Data from Binance indicates a notable shift among top traders, who reduced their long (bullish) positions earlier this week. This move led to a long-to-short ratio of 1.7x, the lowest observed in over 30 days. As Bitcoin dropped below the $112,000 threshold, these traders began to adjust their strategies, incrementally increasing their bullish exposure, which caused the ratio to climb back to 1.9x.

In contrast, traders at OKX displayed a different strategy. Market makers and whales increased their long positions during the same period, likely banking on a potential rebound at the $112,000 support level. By Thursday, the long-to-short ratio on OKX surged to 4.2x, the highest in two weeks. However, Bitcoin’s unexpected decline to $108,700 caught these traders off guard, compelling them to reduce their leverage at a loss.

As the market moves closer to the options expiry, bearish sentiment appears to be rising. Analysts have noted that put options would take a $1 billion lead if Bitcoin’s price falls below $110,000 by the expiry time.
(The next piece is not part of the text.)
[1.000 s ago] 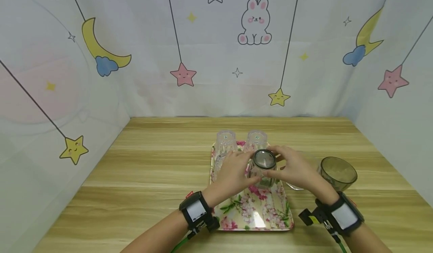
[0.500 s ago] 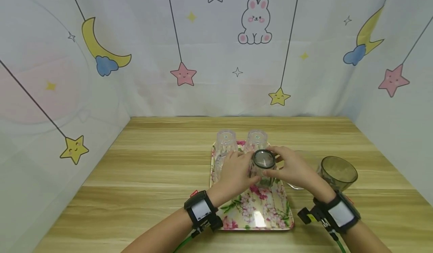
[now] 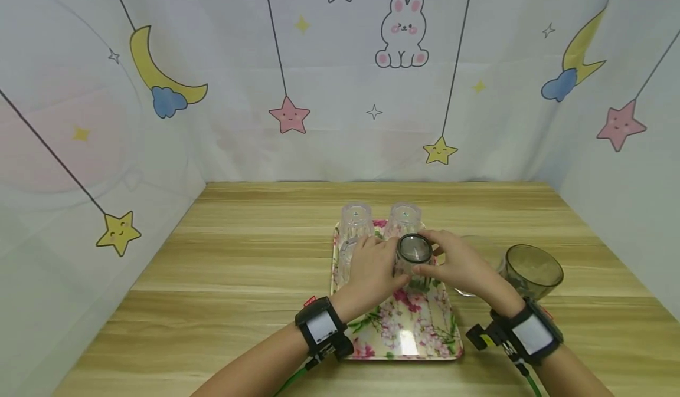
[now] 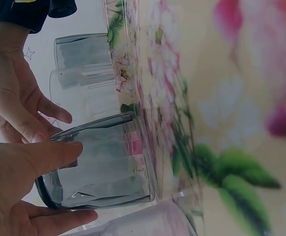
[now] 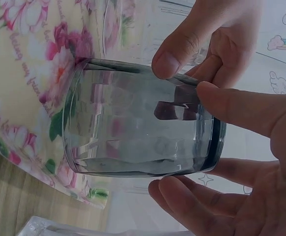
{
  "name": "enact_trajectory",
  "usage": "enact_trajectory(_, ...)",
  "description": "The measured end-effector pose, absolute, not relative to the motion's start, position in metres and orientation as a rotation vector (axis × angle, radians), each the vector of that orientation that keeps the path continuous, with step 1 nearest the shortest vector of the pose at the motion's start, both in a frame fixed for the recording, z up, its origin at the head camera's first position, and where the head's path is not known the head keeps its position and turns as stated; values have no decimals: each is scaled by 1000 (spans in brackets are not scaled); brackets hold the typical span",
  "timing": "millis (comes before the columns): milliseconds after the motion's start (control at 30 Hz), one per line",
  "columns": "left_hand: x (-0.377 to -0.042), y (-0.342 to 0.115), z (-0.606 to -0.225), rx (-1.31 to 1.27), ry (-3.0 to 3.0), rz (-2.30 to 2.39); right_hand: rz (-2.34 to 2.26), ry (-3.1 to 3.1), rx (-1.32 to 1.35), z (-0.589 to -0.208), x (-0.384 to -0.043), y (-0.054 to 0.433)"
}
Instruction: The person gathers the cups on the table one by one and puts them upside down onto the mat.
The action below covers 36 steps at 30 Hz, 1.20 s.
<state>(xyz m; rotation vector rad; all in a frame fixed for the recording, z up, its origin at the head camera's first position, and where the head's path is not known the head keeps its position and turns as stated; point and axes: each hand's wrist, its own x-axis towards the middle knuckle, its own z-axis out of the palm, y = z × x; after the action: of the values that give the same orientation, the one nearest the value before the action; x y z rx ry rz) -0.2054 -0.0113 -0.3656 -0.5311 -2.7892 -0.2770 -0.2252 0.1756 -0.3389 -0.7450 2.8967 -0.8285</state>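
Note:
A smoky grey drinking glass (image 3: 415, 249) stands upside down on the flowered tray (image 3: 390, 341), its base facing up. My left hand (image 3: 372, 270) holds it from the left, thumb on the near side by the base. From the opposite side my right hand (image 3: 459, 261) grips the same glass, thumb in front and fingers behind. In the right wrist view the glass (image 5: 133, 128) has its rim down at the tray, and both thumbs lie on its wall near the base. The left wrist view shows the glass (image 4: 103, 167) between both hands.
Two clear glasses, one at the back left (image 3: 356, 217) and one beside it (image 3: 405, 215), stand inverted on the tray. Another clear glass (image 3: 345, 261) is partly hidden by my left hand. Right of the tray are a wide smoky glass (image 3: 533, 270) and a clear one (image 3: 467, 293).
My left wrist has shifted slightly to the right. Both hands stay on the smoky glass, which holds its place on the tray.

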Motion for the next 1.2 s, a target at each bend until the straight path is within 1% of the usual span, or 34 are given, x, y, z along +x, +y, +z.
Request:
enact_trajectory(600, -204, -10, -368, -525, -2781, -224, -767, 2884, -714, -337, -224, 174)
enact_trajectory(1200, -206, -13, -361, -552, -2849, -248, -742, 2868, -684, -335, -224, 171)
Predictions suggest that if bulls are unable to reclaim this level, the impending expiration could bolster bearish bets targeting the range of $95,000 to $110,000. Despite these challenges, some analysts remain optimistic that selling pressure may dissipate after the expiry, considering the resilience demonstrated by BTC derivatives in prior weeks, where open interest and funding rates remained largely stable.

The market conditions also reflect cautious appetite among traders. Bitcoin’s two-month futures premium relative to spot markets remains steady at 5%, indicating a neutral stance where bullish positions are limited and shorts are reluctant to bet on further declines. Bitcoin’s open interest in futures sits at a robust $79 billion, with a slight 3% decrease over the past two days.

Adding a layer of complexity to the market dynamics, Bitcoin exchange-traded funds (ETFs) witnessed $241 million in net inflows on Wednesday, a sign of moderate investor optimism. However, persistent concerns about the US labor market, highlighted by Federal Reserve Chair Jerome Powell, loom over the market, with recent Labor Department data revealing that continuing jobless claims have remained stable at approximately 1.926 million.

Traders are also remaining cautious amid rising risk aversion driven by the specter of a possible government shutdown in the US. A memo from the Office of Management and Budget suggested that agencies revise their plans in anticipation of a potential lapse in discretionary funding at the beginning of October.

In terms of stablecoin positioning, demand in China provides further insight. A premium above 2% relative to the official US dollar rate typically indicates strong interest in digital currencies; however, any discount greater than 0.5% signals traders’ reluctance to engage in the crypto market. Currently, Tether (USDT) is trading at a modest premium of 0.3% against the official USD/CNY exchange rate, suggesting a neutral market sentiment. This indicates that some traders may be positioning themselves to capitalize on gains following the options expiry.